Exercise requirements -
From the first line to the last, restate the material word for word, omitting pictures.

###

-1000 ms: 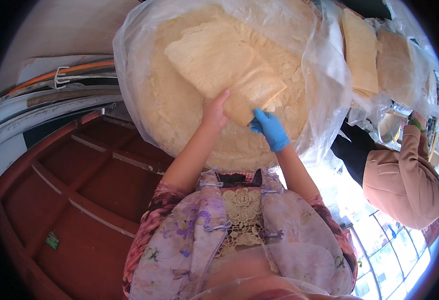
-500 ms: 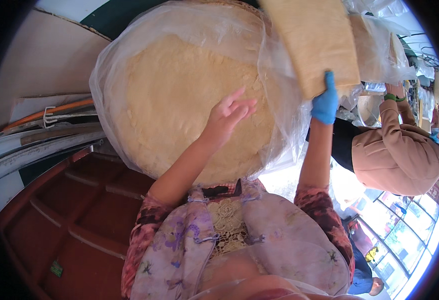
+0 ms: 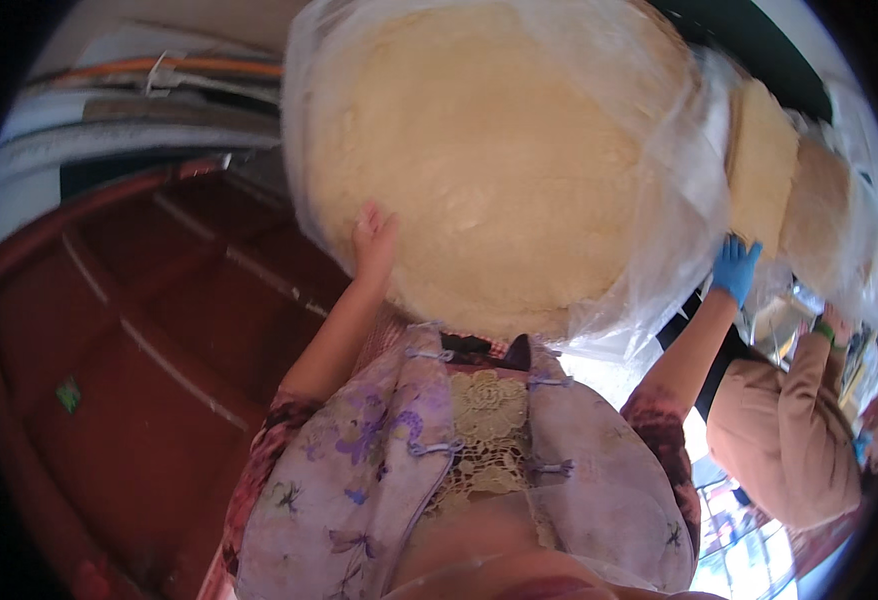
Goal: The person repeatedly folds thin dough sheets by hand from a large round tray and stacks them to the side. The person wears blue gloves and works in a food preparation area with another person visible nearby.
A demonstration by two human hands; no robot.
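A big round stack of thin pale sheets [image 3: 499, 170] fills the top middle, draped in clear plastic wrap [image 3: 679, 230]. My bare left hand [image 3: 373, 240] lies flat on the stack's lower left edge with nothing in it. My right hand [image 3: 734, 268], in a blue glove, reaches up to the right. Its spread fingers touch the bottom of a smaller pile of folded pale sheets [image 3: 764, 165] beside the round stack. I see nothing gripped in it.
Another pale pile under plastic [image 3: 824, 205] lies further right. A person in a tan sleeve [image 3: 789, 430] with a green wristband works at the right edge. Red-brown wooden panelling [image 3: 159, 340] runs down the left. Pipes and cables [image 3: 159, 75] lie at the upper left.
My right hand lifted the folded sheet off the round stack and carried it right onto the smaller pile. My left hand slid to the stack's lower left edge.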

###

Output below -
-1000 ms: 
-500 ms: 
+0 ms: 
Goal: The person repeatedly folds thin dough sheets by hand from a large round tray and stacks them to the side. The person wears blue gloves and works in a food preparation area with another person visible nearby.
A demonstration by two human hands; no robot.
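A big round stack of thin pale sheets [image 3: 499, 170] fills the top middle, draped in clear plastic wrap [image 3: 679, 230]. My bare left hand [image 3: 373, 240] lies flat on the stack's lower left edge with nothing in it. My right hand [image 3: 734, 268], in a blue glove, reaches up to the right. Its spread fingers touch the bottom of a smaller pile of folded pale sheets [image 3: 764, 165] beside the round stack. I see nothing gripped in it.
Another pale pile under plastic [image 3: 824, 205] lies further right. A person in a tan sleeve [image 3: 789, 430] with a green wristband works at the right edge. Red-brown wooden panelling [image 3: 159, 340] runs down the left. Pipes and cables [image 3: 159, 75] lie at the upper left.
My right hand lifted the folded sheet off the round stack and carried it right onto the smaller pile. My left hand slid to the stack's lower left edge.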

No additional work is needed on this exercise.